Briggs v. Breen

56 P. 633, 123 Cal. 657, 1899 Cal. LEXIS 1134
CourtCalifornia Supreme Court
DecidedMarch 6, 1899
DocketS. F. No. 1076
StatusPublished
Cited by24 cases

This text of 56 P. 633 (Briggs v. Breen) is published on Counsel Stack Legal Research, covering California Supreme Court primary law. Counsel Stack provides free access to over 12 million legal documents including statutes, case law, regulations, and constitutions.

Bluebook
Briggs v. Breen, 56 P. 633, 123 Cal. 657, 1899 Cal. LEXIS 1134 (Cal. 1899).

Opinions

BRITT, C.

Action for the alleged value of professional services rendered by plaintiffs as attorneys at law (they being partners in practice) to the defendant James F. Breen, and one John R. Breen, who were executors of the last will of a certain decedent.

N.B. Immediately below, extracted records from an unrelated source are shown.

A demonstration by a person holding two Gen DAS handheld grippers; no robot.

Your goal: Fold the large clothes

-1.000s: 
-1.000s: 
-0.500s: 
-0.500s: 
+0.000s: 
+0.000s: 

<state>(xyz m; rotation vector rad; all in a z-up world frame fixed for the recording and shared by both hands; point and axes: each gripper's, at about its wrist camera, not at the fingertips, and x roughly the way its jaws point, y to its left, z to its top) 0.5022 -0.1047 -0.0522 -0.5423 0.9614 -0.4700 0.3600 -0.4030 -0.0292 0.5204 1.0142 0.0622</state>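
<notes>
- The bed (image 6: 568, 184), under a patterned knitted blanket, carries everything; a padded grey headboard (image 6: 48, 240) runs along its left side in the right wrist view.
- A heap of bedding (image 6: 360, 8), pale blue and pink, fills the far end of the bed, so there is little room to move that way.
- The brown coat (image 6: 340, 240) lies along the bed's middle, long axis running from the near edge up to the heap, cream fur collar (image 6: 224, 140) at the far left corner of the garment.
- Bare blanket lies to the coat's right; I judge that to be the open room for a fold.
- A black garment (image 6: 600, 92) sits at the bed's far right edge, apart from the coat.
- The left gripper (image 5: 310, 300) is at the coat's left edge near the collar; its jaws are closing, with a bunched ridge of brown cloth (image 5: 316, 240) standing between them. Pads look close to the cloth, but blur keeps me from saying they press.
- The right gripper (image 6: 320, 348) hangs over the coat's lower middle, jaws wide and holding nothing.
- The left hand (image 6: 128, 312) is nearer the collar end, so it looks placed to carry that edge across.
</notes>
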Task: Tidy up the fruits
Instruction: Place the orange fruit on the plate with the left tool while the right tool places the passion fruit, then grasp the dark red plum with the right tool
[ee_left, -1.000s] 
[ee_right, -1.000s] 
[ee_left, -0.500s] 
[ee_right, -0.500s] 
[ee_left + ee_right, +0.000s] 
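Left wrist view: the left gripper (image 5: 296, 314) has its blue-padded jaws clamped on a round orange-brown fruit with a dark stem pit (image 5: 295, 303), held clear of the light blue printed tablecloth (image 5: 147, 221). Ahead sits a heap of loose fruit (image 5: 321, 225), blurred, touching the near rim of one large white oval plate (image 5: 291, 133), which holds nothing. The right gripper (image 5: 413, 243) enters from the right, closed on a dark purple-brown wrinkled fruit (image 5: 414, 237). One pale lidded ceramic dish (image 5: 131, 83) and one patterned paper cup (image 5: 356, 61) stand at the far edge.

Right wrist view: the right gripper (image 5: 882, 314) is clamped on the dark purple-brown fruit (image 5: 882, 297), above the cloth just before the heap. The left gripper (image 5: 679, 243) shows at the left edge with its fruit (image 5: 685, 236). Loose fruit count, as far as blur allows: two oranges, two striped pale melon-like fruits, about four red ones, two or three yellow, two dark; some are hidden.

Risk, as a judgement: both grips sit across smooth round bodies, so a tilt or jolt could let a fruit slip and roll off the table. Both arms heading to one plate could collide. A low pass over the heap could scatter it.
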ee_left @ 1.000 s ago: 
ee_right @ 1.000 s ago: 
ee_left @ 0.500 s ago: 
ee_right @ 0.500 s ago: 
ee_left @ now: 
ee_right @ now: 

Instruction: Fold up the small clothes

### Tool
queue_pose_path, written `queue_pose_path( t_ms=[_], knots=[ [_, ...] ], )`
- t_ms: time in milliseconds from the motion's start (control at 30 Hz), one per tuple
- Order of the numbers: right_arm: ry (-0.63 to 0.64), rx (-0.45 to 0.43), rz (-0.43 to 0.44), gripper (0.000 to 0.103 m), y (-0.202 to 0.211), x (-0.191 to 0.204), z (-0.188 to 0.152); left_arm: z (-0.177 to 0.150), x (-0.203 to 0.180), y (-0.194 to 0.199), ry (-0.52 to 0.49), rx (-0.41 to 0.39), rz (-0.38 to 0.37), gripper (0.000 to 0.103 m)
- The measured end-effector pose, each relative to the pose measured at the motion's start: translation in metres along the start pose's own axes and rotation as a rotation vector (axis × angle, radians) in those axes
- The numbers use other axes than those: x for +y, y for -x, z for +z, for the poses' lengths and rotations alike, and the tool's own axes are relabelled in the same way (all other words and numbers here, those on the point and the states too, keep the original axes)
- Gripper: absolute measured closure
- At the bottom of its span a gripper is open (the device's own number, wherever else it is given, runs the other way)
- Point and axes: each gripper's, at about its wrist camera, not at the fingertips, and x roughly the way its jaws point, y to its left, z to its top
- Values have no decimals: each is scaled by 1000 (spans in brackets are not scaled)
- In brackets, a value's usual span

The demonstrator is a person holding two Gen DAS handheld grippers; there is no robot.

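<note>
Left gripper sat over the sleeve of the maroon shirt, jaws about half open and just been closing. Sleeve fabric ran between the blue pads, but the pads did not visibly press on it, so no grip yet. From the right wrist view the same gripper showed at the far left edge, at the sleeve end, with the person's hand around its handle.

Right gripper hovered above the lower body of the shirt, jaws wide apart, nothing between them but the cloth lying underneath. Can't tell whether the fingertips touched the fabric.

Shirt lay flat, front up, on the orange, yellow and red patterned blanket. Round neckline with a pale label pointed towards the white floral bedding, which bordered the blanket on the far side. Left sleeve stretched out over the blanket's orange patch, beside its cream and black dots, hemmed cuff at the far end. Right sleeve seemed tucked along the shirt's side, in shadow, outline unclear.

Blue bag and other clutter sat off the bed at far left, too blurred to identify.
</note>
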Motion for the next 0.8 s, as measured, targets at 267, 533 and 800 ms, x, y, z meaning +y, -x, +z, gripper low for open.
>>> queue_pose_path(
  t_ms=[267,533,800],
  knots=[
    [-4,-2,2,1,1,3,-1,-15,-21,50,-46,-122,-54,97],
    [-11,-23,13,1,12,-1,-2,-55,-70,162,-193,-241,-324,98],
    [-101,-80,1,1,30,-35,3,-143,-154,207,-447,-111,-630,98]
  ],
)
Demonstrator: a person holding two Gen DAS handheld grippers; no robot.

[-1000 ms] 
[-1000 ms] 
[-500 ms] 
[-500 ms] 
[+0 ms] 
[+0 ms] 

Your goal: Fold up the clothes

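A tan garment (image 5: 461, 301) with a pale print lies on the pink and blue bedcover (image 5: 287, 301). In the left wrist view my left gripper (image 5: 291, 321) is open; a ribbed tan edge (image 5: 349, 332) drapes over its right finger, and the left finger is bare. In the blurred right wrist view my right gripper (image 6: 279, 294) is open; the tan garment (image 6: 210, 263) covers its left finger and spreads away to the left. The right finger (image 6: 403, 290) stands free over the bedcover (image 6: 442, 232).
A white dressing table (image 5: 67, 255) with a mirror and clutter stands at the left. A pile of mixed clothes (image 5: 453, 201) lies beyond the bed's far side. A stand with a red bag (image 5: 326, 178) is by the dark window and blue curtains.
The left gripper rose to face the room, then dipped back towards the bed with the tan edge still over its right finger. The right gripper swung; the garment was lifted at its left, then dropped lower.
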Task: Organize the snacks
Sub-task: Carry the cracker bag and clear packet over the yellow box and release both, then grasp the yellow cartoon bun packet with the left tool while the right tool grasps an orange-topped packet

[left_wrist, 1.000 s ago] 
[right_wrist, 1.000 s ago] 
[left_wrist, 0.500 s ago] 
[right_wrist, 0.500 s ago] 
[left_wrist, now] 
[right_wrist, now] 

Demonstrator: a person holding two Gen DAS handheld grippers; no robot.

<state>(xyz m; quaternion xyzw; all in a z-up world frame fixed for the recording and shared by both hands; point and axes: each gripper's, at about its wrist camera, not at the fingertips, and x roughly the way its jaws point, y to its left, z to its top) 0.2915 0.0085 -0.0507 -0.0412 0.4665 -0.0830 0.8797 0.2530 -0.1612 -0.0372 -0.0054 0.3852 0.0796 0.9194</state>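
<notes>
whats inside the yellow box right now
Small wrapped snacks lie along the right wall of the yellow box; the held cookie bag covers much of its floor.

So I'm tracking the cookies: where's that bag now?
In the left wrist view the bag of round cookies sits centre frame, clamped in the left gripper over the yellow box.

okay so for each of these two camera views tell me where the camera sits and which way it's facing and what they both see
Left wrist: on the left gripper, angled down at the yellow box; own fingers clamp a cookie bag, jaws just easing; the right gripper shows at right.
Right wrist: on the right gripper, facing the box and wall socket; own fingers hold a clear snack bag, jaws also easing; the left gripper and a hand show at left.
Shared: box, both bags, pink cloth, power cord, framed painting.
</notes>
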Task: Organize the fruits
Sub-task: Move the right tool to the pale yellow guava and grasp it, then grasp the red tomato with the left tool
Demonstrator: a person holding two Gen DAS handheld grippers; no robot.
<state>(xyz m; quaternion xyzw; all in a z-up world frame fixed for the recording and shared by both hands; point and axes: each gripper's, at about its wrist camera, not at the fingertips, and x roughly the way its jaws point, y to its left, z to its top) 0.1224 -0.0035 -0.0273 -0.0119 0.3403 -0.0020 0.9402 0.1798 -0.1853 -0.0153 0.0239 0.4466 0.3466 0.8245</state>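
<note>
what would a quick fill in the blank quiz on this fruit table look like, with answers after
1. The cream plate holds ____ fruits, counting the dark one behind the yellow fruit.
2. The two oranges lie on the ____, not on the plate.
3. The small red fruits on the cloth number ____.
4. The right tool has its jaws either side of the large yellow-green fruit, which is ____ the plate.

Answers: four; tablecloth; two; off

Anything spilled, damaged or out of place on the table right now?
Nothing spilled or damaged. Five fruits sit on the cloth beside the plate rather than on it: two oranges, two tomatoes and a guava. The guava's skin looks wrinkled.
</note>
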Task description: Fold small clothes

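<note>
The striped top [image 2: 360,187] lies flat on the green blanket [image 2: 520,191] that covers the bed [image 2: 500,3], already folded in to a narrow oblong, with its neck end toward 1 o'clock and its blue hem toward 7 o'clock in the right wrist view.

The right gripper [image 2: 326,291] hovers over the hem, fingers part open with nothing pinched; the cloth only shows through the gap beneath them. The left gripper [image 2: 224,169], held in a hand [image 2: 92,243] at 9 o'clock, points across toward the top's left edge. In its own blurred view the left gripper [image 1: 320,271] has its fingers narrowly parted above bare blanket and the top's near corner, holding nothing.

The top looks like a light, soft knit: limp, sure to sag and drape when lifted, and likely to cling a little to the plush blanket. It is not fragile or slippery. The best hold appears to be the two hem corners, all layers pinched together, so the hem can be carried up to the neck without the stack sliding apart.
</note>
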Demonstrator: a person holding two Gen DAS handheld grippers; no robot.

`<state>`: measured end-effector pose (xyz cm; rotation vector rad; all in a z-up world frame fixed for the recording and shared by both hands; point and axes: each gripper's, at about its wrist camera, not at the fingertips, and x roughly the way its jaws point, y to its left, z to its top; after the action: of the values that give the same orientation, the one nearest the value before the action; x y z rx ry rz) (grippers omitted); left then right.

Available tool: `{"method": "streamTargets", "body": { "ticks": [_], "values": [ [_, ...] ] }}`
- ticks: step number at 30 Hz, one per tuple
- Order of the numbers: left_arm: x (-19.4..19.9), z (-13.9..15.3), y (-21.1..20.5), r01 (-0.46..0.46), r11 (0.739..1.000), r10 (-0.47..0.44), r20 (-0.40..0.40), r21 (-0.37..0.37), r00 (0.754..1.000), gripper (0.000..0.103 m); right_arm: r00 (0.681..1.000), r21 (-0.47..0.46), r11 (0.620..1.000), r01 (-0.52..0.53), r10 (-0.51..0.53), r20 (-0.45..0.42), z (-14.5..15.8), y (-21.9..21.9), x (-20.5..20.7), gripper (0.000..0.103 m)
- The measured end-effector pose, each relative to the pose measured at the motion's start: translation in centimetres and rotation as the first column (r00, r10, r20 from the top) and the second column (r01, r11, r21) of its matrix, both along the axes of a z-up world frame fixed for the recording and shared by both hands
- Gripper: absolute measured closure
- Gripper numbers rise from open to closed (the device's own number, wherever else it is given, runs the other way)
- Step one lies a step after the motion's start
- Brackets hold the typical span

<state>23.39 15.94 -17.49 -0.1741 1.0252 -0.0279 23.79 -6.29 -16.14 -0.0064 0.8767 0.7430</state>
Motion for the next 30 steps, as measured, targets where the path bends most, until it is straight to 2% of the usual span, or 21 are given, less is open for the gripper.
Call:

It appears that the executors employed plaintiffs to conduct the ordinary legal proceedings for the administration of the testator’s estate and in the defense of certain actions brought against the executors in their official character; such employment terminated upon the death of said John R. Breen, which occurred August 31, 1894. On July 13, 1895, the surviving executor, James F. Breen, hied in court his final account of the administration; therein he prayed a credit of twelve hundred and fifty dollars for the payment of plaintiffs and alleged that sum to be the reasonable value of their services. Before the account was filed plaintiffs notified the executor that they were dissatisfied with this sum; and after the filing thereof they filed written exception to the same, stating that said sum “is not reasonable compensation for the .services of said attorneys, and they ask leave to submit evidence to the court of the value of said services, to the end that said attorneys have from said estate reasonable compensation.” Upon the hearing of said account the plaintiffs were, it seems, present in court, but declined to introduce any evidence touching the item aforesaid; and the account was settled and allowed as rendered. Afterward plaintiffs brought this action; the administrator of the estate of John R. Breen, the deceased executor, is joined as a defendant with James F. Breen, plaintiffs having first presented their claim to him for allowance as a debt of said John R. Breen and the claim having been rejected.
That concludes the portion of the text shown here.